As announced previously, a National Cyber Centre will be created at GCHQ headquarters in Cheltenham, tapping the IT talent at the spy agency and working with international partners to respond faster and more effectively to major online attacks.
There’ll also be a newly created Institute for Coding, more money for the National Cyber Crime Unit, and apprenticeships for cybersecurity specialists.
The terror attacks in Paris, in which over 120 were killed with scores of others left critically injured, could also sweep away opposition to the Investigatory Powers Bill currently going through parliament.
The controversial bill seeks to enshrine in law sweeping surveillance powers for the authorities and place new burdens on ISPs to keep customers' web browsing records, among other things.
It could also introduce a de facto ban on end-to-end encryption, which industry experts have widely criticized as unworkable and potentially catastrophic for UK businesses.

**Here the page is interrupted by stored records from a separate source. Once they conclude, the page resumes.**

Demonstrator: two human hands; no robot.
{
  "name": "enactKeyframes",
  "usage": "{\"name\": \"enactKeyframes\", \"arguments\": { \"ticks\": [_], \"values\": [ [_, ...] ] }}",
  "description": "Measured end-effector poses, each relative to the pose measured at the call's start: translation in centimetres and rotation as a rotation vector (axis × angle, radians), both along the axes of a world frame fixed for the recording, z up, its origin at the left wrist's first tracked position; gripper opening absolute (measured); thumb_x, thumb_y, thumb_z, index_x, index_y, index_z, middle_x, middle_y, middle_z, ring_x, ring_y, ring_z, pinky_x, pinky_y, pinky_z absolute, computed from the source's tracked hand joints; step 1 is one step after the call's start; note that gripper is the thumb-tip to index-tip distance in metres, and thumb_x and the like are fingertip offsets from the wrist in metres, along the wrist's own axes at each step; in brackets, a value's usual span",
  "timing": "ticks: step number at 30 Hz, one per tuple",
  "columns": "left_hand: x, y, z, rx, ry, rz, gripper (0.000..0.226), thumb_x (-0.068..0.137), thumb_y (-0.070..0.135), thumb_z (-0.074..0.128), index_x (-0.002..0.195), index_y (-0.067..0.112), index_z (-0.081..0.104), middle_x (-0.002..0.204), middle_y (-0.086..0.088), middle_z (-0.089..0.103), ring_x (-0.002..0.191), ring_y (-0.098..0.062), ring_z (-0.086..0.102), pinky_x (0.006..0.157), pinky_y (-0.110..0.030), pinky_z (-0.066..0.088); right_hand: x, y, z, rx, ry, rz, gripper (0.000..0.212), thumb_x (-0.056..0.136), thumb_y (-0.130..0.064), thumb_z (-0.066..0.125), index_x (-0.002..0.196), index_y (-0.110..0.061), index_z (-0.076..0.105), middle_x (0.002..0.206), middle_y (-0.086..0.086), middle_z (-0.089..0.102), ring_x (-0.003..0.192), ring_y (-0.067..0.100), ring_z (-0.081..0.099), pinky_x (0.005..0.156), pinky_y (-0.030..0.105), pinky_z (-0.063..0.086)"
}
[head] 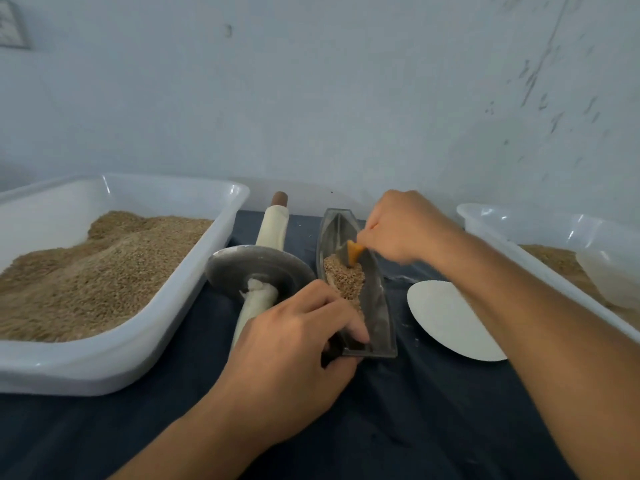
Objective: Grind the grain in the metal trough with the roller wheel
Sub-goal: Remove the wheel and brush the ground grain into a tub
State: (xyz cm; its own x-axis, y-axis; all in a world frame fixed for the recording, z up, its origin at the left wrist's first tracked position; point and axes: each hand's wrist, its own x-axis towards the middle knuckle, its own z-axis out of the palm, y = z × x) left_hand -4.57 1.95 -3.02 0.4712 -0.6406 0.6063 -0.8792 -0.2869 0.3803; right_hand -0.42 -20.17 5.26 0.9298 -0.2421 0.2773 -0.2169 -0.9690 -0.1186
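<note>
A boat-shaped metal trough lies on the dark cloth, with a heap of tan grain in its middle. My left hand grips the trough's near end. My right hand reaches over the far half and pinches a small orange scraper whose tip sits at the grain heap. The roller wheel, a grey metal disc on a cloth-wrapped wooden handle, lies on the cloth just left of the trough, and neither hand is on it.
A large white tray heaped with grain fills the left side. A second white tray with grain and a pale bowl stands at the right. A white round disc lies right of the trough. A wall rises close behind.
</note>
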Motion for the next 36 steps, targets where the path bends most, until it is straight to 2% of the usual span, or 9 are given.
{"name": "enactKeyframes", "arguments": {
  "ticks": [4,11,15,19,21,24,27,32,36],
  "values": [
    [-0.3,-0.6,0.1,-0.009,0.000,-0.016,0.025,0.077,0.019,0.079,0.088,0.036,0.065,0.094,0.021,0.053,0.073,0.004,0.054,0.059,-0.012,0.043,0.1,-1.0,1.3,0.025,-0.165,-0.066,0.037,0.079,-0.028,0.066,0.052,-0.010,0.049,0.049,0.003,0.041,0.050,0.023,0.038,0.046,0.027,0.026],
    [-0.1,0.1,0.1,0.020,-0.008,0.019,0.024,0.078,0.027,0.080,0.089,0.039,0.063,0.098,0.023,0.052,0.076,0.000,0.057,0.063,-0.013,0.041,0.6,0.3,-0.1,-0.031,-0.014,-0.038,0.037,0.083,-0.032,0.067,0.056,-0.014,0.050,0.052,0.003,0.044,0.049,0.023,0.041,0.047,0.027,0.028],
    [-0.3,-0.4,0.2,0.018,-0.025,-0.005,0.025,0.078,0.022,0.079,0.088,0.038,0.063,0.093,0.022,0.051,0.074,0.002,0.053,0.058,-0.014,0.043,0.0,-0.7,2.1,-0.022,-0.129,-0.061,0.035,0.078,-0.034,0.065,0.057,-0.011,0.048,0.053,0.005,0.045,0.052,0.025,0.043,0.047,0.028,0.026],
    [-0.3,0.1,0.0,0.052,-0.064,0.045,0.025,0.077,0.029,0.082,0.087,0.041,0.062,0.088,0.021,0.047,0.070,0.004,0.049,0.060,-0.014,0.036,-0.4,0.8,0.2,0.039,0.011,-0.038,0.028,0.085,-0.027,0.062,0.065,-0.008,0.066,0.054,0.007,0.063,0.057,0.032,0.062,0.054,0.036,0.052],
    [0.0,0.5,-0.1,0.043,-0.082,0.053,0.023,0.077,0.034,0.082,0.089,0.042,0.064,0.086,0.022,0.043,0.068,0.003,0.048,0.058,-0.013,0.036,-1.7,0.5,0.1,0.102,0.042,-0.024,0.028,0.087,-0.027,0.060,0.069,-0.009,0.073,0.054,0.004,0.068,0.056,0.024,0.069,0.064,0.035,0.058],
    [0.2,0.6,0.0,0.016,-0.091,0.024,0.019,0.078,0.037,0.082,0.091,0.040,0.069,0.085,0.026,0.039,0.068,0.007,0.046,0.053,-0.012,0.036,-4.9,-0.5,1.9,0.157,-0.028,-0.030,0.024,0.086,-0.029,0.058,0.070,-0.019,0.075,0.054,-0.006,0.069,0.047,0.007,0.065,0.058,0.024,0.046],
    [0.1,0.6,0.0,0.003,-0.103,0.008,0.016,0.077,0.038,0.082,0.090,0.036,0.072,0.084,0.023,0.042,0.067,0.008,0.044,0.048,-0.020,0.041,-8.9,-0.7,4.3,0.226,-0.043,0.025,0.021,0.083,-0.033,0.062,0.068,-0.025,0.075,0.056,-0.006,0.069,0.046,0.012,0.064,0.055,0.026,0.046],
    [-0.1,0.7,0.3,-0.005,-0.115,0.003,0.013,0.078,0.038,0.079,0.089,0.033,0.077,0.083,0.020,0.047,0.066,0.010,0.044,0.048,-0.022,0.041,-12.2,1.0,7.4,0.224,0.117,0.158,0.034,0.064,-0.055,0.059,0.078,-0.030,0.078,0.053,0.002,0.066,0.041,0.015,0.053,0.052,0.033,0.044],
    [-0.1,0.7,0.3,-0.002,-0.111,0.008,0.011,0.079,0.038,0.077,0.088,0.031,0.076,0.083,0.021,0.046,0.064,0.009,0.043,0.046,-0.025,0.042,-12.0,2.3,8.0,0.161,0.270,0.187,0.040,0.060,-0.059,0.054,0.079,-0.033,0.078,0.049,0.003,0.064,0.036,0.010,0.049,0.040,0.023,0.041]
  ]
}}
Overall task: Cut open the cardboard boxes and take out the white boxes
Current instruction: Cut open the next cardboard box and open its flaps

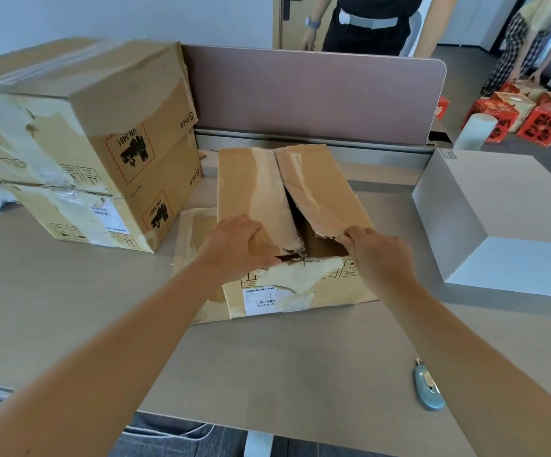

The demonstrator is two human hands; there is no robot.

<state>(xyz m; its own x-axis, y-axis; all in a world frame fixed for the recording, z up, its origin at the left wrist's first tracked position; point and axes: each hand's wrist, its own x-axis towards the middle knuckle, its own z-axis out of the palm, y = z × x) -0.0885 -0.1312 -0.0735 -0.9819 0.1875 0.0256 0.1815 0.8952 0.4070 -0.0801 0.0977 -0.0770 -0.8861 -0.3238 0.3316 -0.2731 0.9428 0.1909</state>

Kevin Bocek, vice president of security strategy at Venafi, welcomed the prospect of additional funding and argued that there is a “clear and present danger” terrorists could hijack or disrupt parts of the internet.
“A major part of the problem is that the fundamental way in which we trust the internet has not changed in over 20 years. Whether we are logging into email or an Airbus A380 running code, the way we trust we are connecting to someone, the way we trust apps, the way the world economy operates is based on the trust from digital certificates and cryptographic keys,” he added.
“They might be obscure to some, but are well known to the NSA, GCHQ, and an emerging set of cyber-adversaries from China to terrorists. Criminals and terrorists are now starting to use these keys and certificates against us.”
Nicole Eagen, CEO of UK cyber security success story Darktrace, said the news from Osborne is to be applauded.
“The government can lead and signal but it is British business that has to heed the message and act now,” she added in a statement. “The benefits of the digital world are central to modern business and cybersecurity is not an add-on but a core part of playing the game.”